Three years ago, in Blood Oranges (his second film) he was inspired by the Cahuzac affair. Here, he revels in the Scottish episode of theDupont de Ligonnès affairwhen a poor innocent man, mistaken for the murderer of Nantes, was arrested at Glasgow airport, and we all remember the inglorious media hype surrounding this false lead.

In Plastic guns, It is in Denmark that a good guy is arrested because he looks like the murderer Paul Bernardin, who is having a great time in Argentina.

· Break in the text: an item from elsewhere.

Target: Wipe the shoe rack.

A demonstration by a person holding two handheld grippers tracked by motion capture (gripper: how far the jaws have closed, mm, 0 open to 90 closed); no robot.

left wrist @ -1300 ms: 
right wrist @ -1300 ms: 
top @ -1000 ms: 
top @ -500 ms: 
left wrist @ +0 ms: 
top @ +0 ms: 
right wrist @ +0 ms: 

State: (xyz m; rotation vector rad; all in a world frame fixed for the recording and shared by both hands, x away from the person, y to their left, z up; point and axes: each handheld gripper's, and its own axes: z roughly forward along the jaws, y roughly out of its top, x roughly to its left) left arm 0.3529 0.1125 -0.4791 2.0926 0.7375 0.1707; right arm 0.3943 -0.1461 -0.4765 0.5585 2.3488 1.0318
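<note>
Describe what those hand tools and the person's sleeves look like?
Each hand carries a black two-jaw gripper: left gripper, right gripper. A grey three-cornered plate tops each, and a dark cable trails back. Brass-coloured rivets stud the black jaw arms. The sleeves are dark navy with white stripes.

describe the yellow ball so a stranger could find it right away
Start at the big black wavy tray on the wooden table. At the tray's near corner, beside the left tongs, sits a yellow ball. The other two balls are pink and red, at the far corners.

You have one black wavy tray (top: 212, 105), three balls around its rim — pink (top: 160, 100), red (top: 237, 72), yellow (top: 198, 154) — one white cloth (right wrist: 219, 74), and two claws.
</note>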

Kafkaesque interrogation among the very scrupulous Danes, useless French cops, a duo of amateur investigators on the loose, Jean-Christophe Meurisse delights in the morbid fascination with the news item, in what we consciously or not project into the successful escape of the murderer and offers his actors a formidable playground, with very effective duets and controlled improvisations.

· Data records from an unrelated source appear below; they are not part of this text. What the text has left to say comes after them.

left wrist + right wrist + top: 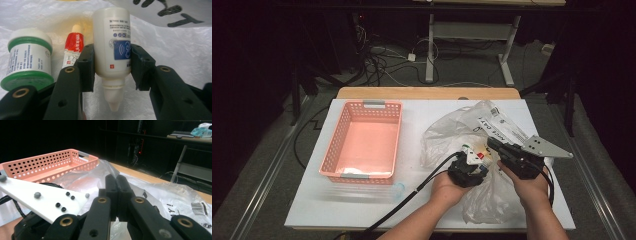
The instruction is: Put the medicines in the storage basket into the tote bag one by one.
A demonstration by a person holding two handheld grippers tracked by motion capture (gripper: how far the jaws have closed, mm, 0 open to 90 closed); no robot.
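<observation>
The white tabletop (362, 210) carries a pink perforated basket (362, 142) well off to the left of both pairs of fingers, and a crumpled clear plastic bag (447, 132) that spreads under and around them. A clear tube-like thing lies blurred just in front of the basket; I can't tell what it is.

The right gripper (116, 195) has its fingers pressed flat together with nothing showing between them, poised over the bag with the basket beyond.

The left gripper (112, 67) sits just left of the right one and reaches into the bag. Its fingers (86, 67) stand partly open, one on each side of a white dropper bottle (112, 42), pads against its body. The bottle lies with its nozzle toward the gripper, its blue label up.

Just beside the left finger lies a small red-and-white tube (72, 47), partly behind that finger. Farther out on that side lies a white jar with green bands (28, 60).
</observation>
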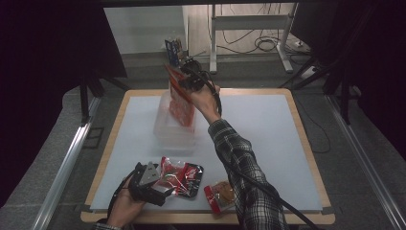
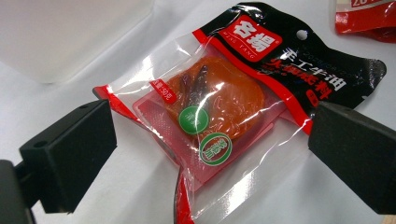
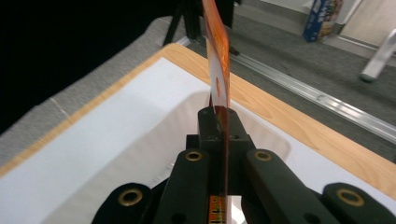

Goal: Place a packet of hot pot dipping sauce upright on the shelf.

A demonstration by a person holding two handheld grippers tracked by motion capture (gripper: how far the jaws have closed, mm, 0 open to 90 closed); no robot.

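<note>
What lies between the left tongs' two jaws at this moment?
A black-and-red sauce packet lies flat on the white mat between the open left tongs; the left gripper view shows neither jaw pressing it.

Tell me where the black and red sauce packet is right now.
In the high view the black and red sauce packet lies flat at the table's near edge, just right of the left gripper, with a smaller packet to its right.

The table (image 1: pixel 268 139) bears a clear bin (image 1: pixel 168 129) beneath the right gripper (image 1: pixel 184 79), two packets (image 1: pixel 184 176) beside the left gripper (image 1: pixel 160 184).
</note>
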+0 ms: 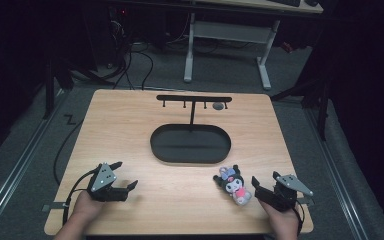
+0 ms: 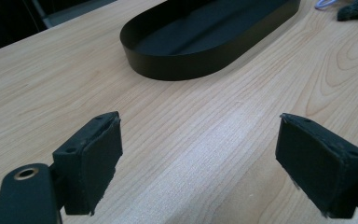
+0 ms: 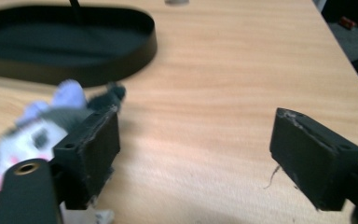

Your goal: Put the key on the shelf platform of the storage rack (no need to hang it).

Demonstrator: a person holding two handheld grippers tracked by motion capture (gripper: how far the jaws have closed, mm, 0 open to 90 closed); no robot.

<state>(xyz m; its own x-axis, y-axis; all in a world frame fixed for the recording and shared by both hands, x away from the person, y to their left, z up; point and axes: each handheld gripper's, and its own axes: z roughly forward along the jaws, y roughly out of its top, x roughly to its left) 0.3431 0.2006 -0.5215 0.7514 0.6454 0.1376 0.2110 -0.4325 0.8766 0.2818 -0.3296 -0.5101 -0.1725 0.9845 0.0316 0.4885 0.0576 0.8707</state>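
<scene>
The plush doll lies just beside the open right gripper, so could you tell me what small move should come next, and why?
Probably shift the right gripper sideways toward the plush doll so it sits between the jaws, then close. The jaws stand wide open over bare table, and the doll lies outside the near jaw.

A black oval tray (image 1: 190, 145) with a hook stand (image 1: 194, 99) sits mid-table (image 1: 130, 120).
</scene>
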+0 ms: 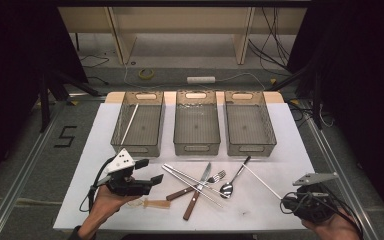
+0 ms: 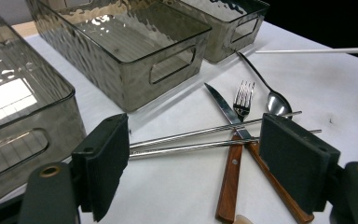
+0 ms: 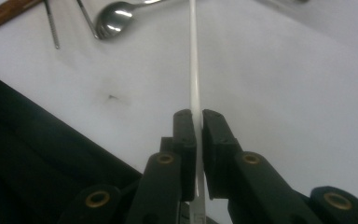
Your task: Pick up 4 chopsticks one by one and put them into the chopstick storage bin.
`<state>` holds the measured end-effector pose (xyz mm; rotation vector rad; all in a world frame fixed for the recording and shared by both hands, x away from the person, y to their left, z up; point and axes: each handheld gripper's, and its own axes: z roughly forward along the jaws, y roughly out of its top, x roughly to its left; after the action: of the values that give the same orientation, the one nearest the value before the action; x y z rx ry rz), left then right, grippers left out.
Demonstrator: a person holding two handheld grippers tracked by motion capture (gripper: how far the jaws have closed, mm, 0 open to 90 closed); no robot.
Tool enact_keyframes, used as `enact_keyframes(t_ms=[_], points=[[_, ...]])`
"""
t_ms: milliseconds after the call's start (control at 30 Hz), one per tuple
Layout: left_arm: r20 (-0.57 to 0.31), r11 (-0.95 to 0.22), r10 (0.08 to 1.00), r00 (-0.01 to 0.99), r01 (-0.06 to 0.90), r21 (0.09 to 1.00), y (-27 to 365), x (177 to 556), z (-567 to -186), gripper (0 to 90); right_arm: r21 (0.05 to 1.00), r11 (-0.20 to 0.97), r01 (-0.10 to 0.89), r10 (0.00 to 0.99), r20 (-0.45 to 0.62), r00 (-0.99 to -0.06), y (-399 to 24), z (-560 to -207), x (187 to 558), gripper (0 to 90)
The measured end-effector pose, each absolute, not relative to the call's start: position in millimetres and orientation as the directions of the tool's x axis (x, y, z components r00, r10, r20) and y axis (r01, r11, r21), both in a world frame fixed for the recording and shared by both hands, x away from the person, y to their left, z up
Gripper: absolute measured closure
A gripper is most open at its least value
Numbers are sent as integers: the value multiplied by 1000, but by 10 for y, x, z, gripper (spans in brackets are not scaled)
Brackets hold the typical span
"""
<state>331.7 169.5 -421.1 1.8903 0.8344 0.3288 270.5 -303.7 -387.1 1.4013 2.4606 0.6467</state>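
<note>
Three clear bins stand in a row along the far half of the white table (image 1: pixel 290 150). The left bin (image 1: pixel 139 125) holds one white stick (image 1: pixel 129 124) lying slantwise; the middle bin (image 1: pixel 196 123) and right bin (image 1: pixel 248 123) look bare inside. Narrow gaps part the bins, with open table strips to either side of the row.

Near left: the left gripper (image 1: pixel 150 172) sits low over the table, jaws wide apart and holding nothing, aimed right toward the cutlery heap. Near edge of the table lies just under the hand. A pale wooden piece (image 1: pixel 152 203) lies just near of it.

Centre, near of the bins: two metal chopsticks (image 1: pixel 192 183) cross over a wood-handled knife (image 1: pixel 197 191) and a wood-handled fork (image 1: pixel 196 186); a steel spoon (image 1: pixel 232 179) lies just right of them, its handle pointing toward the right bin. Pieces touch and overlap, little slack between them.

Right: a white chopstick (image 1: pixel 262 181) runs slantwise from beside the spoon handle to the right gripper (image 1: pixel 285 201), whose jaws are clenched on its near end, pads pinching the stick (image 3: pixel 194 84) from both sides. Whether the far end clears the table, I cannot tell. That gripper sits at the near right corner, close to the table edge. Open white surface spreads between the chopstick and the right edge.
</note>
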Motion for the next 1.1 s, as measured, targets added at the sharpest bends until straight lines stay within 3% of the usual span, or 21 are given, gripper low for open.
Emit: enact_keyframes(t_ms=[700, 1100], points=[[-17, -460, 502, 865, 284, 842, 1025, 3407, -4214, 246, 511, 675, 532, 621, -6, -784, -1688, -3578, 3146, 854], [58, -581, 433, 899, 230, 781, 914, 3401, -4253, 271, 490, 723, 486, 557, 1, -830, -1412, -3617, 3129, 854]])
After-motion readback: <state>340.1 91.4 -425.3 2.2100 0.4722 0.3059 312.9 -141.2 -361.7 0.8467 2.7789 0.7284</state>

In this game of massacre which does not spare us the gore, let us salute the performances of Jonathan Cohen, Laurent Stocker, Vincent Dedienne, Aymeric Lompret, Norah Hamzawi, Romane Bohringer, Philippe Rebbot and the faithful from the theater: Delphine Baril, Charlotte Laemmel, Anne-Lise Heimburger, Gaëtan Peau, Fred Tousch and Anthony Paliotti.

A rather unclassifiable and indefinable film, divided into three parts and three stories, more or less independent, which rely on the same trio of main actors, each time playing different characters.

Either Emma Stone, for their third collaboration, and in the wake of her Oscar won for Poor CreaturesWillem Dafoe, and the discreet but omnipresent in Hollywood Jesse Plemons, honored at Cannes with a best actor award.

Three stories that talk about control, emotional dependence, toxic masculinity, and even a cult. It’s dark, stifling, and even sometimes quite gloomy, it’s often perched, we’re not far from a form of contemporary art happening, but Yorgos Lanthimos seems to inject more humor this time than in his films that preceded Poor Creatures.

You would have understood it, Kinds of Kindness is not devoid of qualities, we must recognize the Greek director for making films which both resemble him, and do not resemble any other, but it remains uneven, sometimes bloated, and in this specific case, unfortunately, far too much long, with still 2h45 on the clock.